# John Calvin’s mother tongue...



## Nomad (Jul 5, 2009)

Seeing that it's Calvin's 500th birthday I though this would make for an interesting bit of trivia... for what it's worth. 

The Andrew Fuller Center for Baptist Studies John Calvin’s mother tongue


----------



## Guido's Brother (Jul 5, 2009)

That's interesting. I wonder if that was also the mother tongue of Guy de Bres.


----------



## Theognome (Jul 5, 2009)

Hmmm... I thought Picard was the captain of the Enterprise D.

Theognome


----------



## Nomad (Jul 5, 2009)

Theognome said:


> Hmmm... I thought Picard was the captain of the Enterprise D.
> 
> Theognome




Well... at least this thread is good for something. 

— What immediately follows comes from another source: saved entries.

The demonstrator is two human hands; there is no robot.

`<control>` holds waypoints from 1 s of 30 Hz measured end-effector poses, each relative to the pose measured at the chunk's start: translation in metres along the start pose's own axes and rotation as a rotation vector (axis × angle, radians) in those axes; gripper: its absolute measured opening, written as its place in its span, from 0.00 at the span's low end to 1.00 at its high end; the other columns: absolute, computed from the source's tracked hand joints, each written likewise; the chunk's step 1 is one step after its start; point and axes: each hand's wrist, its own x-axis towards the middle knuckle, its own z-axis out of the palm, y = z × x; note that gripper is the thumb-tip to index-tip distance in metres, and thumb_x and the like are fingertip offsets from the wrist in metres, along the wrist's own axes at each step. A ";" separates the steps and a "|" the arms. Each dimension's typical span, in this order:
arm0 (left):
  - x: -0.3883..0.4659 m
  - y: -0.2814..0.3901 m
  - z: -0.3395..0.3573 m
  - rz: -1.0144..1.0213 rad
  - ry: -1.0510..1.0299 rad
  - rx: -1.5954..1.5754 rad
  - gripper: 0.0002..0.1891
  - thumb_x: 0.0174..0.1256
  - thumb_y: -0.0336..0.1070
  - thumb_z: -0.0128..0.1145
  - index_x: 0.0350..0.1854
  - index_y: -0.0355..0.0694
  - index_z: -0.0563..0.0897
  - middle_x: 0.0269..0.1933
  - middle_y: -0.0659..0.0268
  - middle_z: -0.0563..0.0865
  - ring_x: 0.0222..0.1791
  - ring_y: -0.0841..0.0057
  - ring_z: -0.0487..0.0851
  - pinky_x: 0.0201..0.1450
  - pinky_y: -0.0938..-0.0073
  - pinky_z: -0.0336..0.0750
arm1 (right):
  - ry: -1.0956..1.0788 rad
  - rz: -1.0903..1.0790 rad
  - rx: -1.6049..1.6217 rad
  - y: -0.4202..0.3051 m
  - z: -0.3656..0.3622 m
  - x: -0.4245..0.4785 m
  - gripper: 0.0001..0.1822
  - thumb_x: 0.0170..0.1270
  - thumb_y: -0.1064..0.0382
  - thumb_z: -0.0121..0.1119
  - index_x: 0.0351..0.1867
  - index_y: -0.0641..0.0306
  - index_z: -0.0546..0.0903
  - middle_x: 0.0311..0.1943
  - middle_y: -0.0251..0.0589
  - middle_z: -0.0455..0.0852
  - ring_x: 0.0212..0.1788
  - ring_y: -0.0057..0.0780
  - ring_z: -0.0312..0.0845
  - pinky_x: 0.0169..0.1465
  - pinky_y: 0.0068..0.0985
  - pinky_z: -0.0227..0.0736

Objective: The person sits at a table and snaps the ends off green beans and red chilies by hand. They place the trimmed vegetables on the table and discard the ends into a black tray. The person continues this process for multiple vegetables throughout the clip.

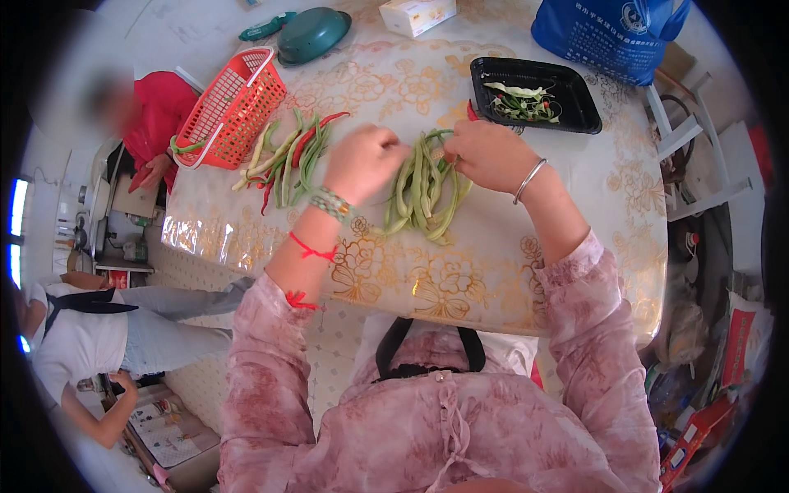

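Note:
A pile of green beans (425, 191) lies on the table in front of me. My left hand (365, 161), blurred, hovers at the pile's left edge with its fingers curled; what is between them is unclear. At the pile's upper right, my right hand (493, 155) pinches the end of a green bean (439, 133). A red chili pepper tip (471, 111) shows just behind that hand. Left of my left hand lies a second group of beans (285, 163) with red chili peppers (305, 145) among them. A black plastic tray (579, 114) holds bean trimmings (524, 106) and a pale pod.
A red plastic basket (231, 114) stands at the table's left, near an upturned green basin (314, 36). Behind are a tissue box (419, 15) and a blue bag (595, 40). One person in red (160, 111) is beside the basket; another in white (86, 339) stands lower left.

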 end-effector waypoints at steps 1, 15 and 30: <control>-0.003 0.015 0.007 -0.113 -0.102 -0.104 0.13 0.60 0.42 0.62 0.36 0.36 0.84 0.37 0.56 0.87 0.35 0.56 0.85 0.40 0.61 0.78 | -0.004 0.010 -0.011 0.003 0.002 -0.002 0.10 0.61 0.63 0.53 0.37 0.58 0.85 0.36 0.46 0.85 0.44 0.46 0.82 0.47 0.39 0.76; 0.043 0.044 0.015 -0.310 -0.036 -0.744 0.05 0.60 0.30 0.60 0.35 0.36 0.81 0.30 0.69 0.85 0.26 0.87 0.76 0.30 0.83 0.69 | 0.117 0.200 0.159 0.031 -0.021 -0.005 0.11 0.59 0.58 0.59 0.37 0.62 0.83 0.32 0.49 0.86 0.38 0.48 0.83 0.43 0.40 0.76; 0.035 0.050 0.011 0.123 0.079 -0.417 0.07 0.56 0.27 0.65 0.35 0.34 0.83 0.34 0.59 0.85 0.33 0.65 0.84 0.36 0.70 0.77 | 0.302 -0.041 0.006 0.013 -0.016 0.000 0.05 0.63 0.63 0.55 0.33 0.62 0.78 0.28 0.44 0.83 0.32 0.45 0.82 0.35 0.39 0.77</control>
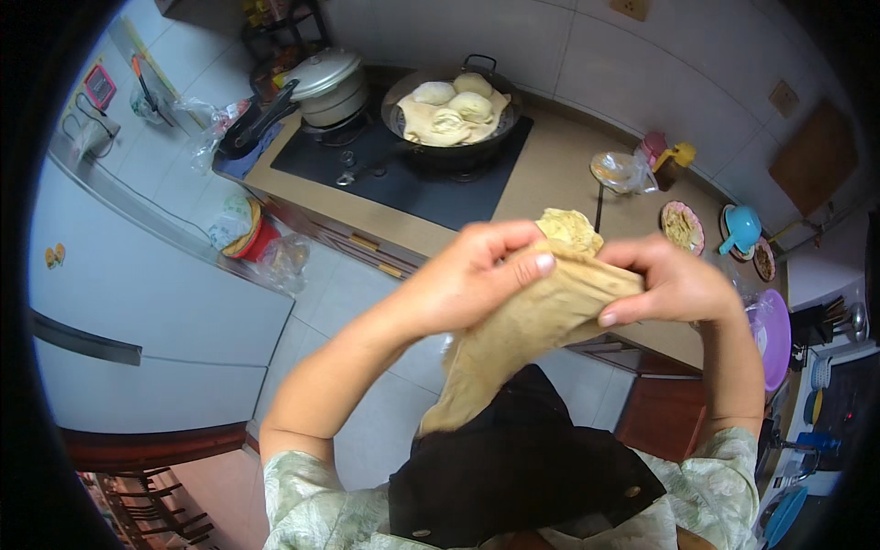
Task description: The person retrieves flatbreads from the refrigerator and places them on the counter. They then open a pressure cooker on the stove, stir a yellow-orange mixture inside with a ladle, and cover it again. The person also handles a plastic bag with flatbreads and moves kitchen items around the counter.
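Observation:
Both hands hold a limp beige cloth in front of my body, and its lower end hangs down to the left. My left hand pinches the top edge, thumb on the near side. My right hand grips the upper right corner between thumb and fingers. Between the hands, a pale yellow steamed bun shows above the cloth's edge; whether it sticks to the cloth is hidden. Beyond, a wok on the hob holds several pale steamed buns on another cloth.
A lidded pot stands left of the wok on the black hob. Along the right counter are a plastic-wrapped bowl, a food plate, a blue ladle and a purple basin. A fridge is at left.

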A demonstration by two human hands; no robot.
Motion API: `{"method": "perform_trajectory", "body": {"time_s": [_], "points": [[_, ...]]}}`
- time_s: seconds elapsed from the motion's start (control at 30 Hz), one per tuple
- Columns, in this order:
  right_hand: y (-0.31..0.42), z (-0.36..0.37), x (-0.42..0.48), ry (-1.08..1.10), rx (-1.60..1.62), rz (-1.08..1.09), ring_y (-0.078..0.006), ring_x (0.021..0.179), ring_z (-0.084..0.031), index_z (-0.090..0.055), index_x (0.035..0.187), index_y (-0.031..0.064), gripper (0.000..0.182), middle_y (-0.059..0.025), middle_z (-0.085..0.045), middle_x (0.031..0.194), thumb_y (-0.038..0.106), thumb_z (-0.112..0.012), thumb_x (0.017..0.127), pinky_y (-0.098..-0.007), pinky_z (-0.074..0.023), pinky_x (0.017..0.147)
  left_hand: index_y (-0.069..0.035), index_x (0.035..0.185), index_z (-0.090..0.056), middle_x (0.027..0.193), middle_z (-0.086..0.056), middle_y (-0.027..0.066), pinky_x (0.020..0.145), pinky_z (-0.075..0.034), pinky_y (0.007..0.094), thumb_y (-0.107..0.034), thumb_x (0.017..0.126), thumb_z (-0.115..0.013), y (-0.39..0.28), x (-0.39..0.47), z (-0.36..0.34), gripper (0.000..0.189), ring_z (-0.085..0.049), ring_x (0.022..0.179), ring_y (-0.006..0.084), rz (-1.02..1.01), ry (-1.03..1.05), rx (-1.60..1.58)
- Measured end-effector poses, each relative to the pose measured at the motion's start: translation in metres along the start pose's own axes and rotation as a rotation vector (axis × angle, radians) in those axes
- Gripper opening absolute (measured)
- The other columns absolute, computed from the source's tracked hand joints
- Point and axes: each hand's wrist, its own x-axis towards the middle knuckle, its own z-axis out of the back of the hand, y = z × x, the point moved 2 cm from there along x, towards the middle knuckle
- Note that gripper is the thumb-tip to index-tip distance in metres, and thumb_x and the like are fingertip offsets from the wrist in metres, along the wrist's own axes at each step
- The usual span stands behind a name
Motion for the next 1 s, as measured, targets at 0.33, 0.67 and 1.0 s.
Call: {"method": "perform_trajectory", "body": {"time_s": [0.33,0.67,1.0], "points": [[-0.009,0.068,0.110,-0.416,0.048,0.135,-0.0022,0.065,-0.039,-0.049,0.078,0.0077,0.011,0.0072,-0.043,0.068,0.018,-0.053,0.080,-0.0179,-0.0339,0.056,-0.006,0.096,-0.053,0.082,-0.055,-0.0014,0.068,-0.045,0.0220,-0.023,0.084,-0.052,-0.109,0.024,0.177,0.021,-0.052,0.075,0.0077,-0.400,-0.499,0.052],[0.026,0.241,0.209,-0.797,-0.116,0.291,-0.0078,0.082,-0.051,-0.055,0.102,0.0060,0.031,0.0001,-0.055,0.087,0.028,-0.057,0.080,-0.0201,-0.0403,0.073,-0.008,0.093,-0.053,0.083,-0.057,0.0028,0.070,-0.046,0.0276,-0.023,0.084,-0.051,-0.161,0.139,0.318,0.017,-0.055,0.075,0.0138,-0.605,-0.716,0.115],[-0.014,0.301,0.317,-0.810,0.234,0.382,-0.0092,0.069,-0.051,-0.057,0.090,0.0033,0.015,-0.0017,-0.055,0.077,0.015,-0.058,0.080,-0.0213,-0.0431,0.062,-0.006,0.098,-0.049,0.076,-0.055,0.0021,0.058,-0.044,0.0251,-0.020,0.085,-0.050,-0.097,0.225,0.410,0.019,-0.052,0.067,0.0114,-0.381,-0.748,0.068]]}}
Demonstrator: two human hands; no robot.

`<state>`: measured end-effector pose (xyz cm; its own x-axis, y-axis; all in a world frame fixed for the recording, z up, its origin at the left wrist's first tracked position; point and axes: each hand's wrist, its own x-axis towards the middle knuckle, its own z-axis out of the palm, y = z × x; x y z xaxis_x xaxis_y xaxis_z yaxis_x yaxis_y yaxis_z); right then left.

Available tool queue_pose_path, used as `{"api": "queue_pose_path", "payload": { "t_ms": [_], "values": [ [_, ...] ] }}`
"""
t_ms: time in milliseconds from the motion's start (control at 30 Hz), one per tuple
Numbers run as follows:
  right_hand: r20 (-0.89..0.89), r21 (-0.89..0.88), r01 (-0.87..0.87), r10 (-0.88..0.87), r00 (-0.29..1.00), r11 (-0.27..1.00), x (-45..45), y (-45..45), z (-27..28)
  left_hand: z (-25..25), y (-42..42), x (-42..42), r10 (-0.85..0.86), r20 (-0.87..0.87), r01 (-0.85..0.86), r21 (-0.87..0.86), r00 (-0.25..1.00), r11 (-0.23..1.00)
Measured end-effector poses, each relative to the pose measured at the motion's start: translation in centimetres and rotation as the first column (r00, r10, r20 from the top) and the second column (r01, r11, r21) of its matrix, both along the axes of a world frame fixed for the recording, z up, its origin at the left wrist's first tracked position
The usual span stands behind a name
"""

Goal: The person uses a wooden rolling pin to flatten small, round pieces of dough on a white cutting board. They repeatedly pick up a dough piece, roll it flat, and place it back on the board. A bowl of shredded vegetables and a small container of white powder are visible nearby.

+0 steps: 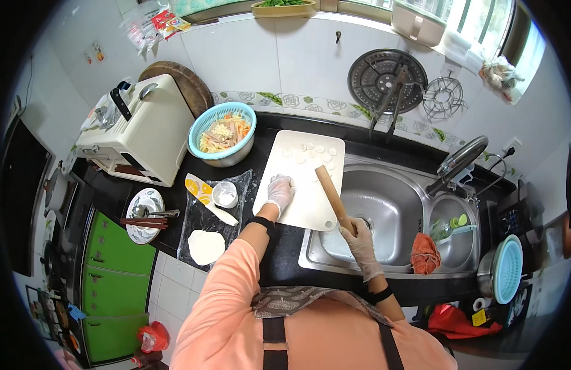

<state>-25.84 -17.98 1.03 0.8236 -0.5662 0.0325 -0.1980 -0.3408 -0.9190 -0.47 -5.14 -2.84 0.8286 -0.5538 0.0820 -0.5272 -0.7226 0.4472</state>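
My right hand [359, 240], in a clear glove, grips the lower end of a wooden rolling pin [331, 193]. The pin slants up over the right edge of a white cutting board [290, 150]. On the board rests my gloved left hand [280, 190], its fingers curled; whatever may be under them is hidden. Several small, pale dough rounds [319, 149] lie scattered on the board's far part. Left of the board, a flat sheet of dough [206, 247] lies on dark plastic film [193, 217]. A knife with a patterned blade [198, 188] and a small tub of white powder [225, 194] lie beyond it.
A blue basket [196, 121] in a metal bowl holds shredded food. A toaster oven [151, 125] stands behind a plate [145, 199] with chopsticks and spoon. The board overlaps a steel sink [405, 185] with a faucet [456, 162] and a red cloth [425, 253].
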Motion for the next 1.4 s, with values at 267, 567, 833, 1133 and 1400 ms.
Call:
{"api": "queue_pose_path", "payload": {
  "t_ms": [267, 567, 833, 1133, 1400],
  "values": [
    [0.02, -0.006, 0.019, -0.019, 1.0, 1.0, -0.5, -0.1, 0.0, 0.8, 0.7, -1.1, -0.056, -0.598, -0.341, -0.528, 0.799, 0.778],
    [-0.023, 0.13, 0.008, -0.006, 1.0, 0.992, -0.8, 0.1, 0.1, 7.9, 11.0, -7.9, 0.029, -0.532, -0.446, -0.678, 0.846, 0.585],
    [-0.031, 0.026, -0.172, 0.173, 0.984, 0.985, 1.0, 1.0, -0.5, 8.7, 22.6, -10.2, 0.335, -0.638, -0.721, -0.626, 0.693, 0.298],
    [-0.056, 0.051, -0.216, 0.219, 0.974, 0.975, 1.2, 2.3, 1.0, -3.1, 29.0, -8.0, 0.541, -0.722, -0.846, -0.532, 0.431, -0.036],
    [-0.072, 0.03, -0.177, 0.178, 0.981, 0.984, 0.4, 3.0, 1.8, -1.2, 28.9, -8.9, 0.683, -0.556, -0.832, -0.538, 0.473, 0.138]
  ]
}}
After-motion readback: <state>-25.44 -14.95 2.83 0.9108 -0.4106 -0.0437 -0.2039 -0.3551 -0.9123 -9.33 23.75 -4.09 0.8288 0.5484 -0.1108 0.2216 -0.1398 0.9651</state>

-----Added 7/5/2009 at 06:59:49 EST-----



Guido's Brother said:


> That's interesting. I wonder if that was also the mother tongue of Guy de Bres.



Hey Wes,

I don't know who that is. I'm sure that ruins the joke if there was one, but could you fill me in?


----------



## TimV (Jul 5, 2009)

Picard was one of five major dialects of the northern French that became modern French. I'd guess that if Calvin were asked, he'd have said he grew up speaking French.


----------



## Jake (Jul 5, 2009)

This is interesting! I would have never considered this. However, Picard looks pretty intelligible with French from what little I looked into it.


----------



## Skyler (Jul 5, 2009)

And here I thought Calvin spoke French. Now I discover he speaks either Federation Standard or alcohol... which is it?


----------



## Rangerus (Jul 5, 2009)

Oh, I'm sorry, I thought the title was John Calvin's mother's tongue.


----------



## Skyler (Jul 5, 2009)

Theognome said:


> Hmmm... I thought Picard was the captain of the Enterprise D.
> 
> Theognome



And the Enterprise E, after a certain somebody went and crashed the D on a planet...


----------



## Nomad (Jul 5, 2009)

Skyler said:


> And here I thought Calvin spoke French.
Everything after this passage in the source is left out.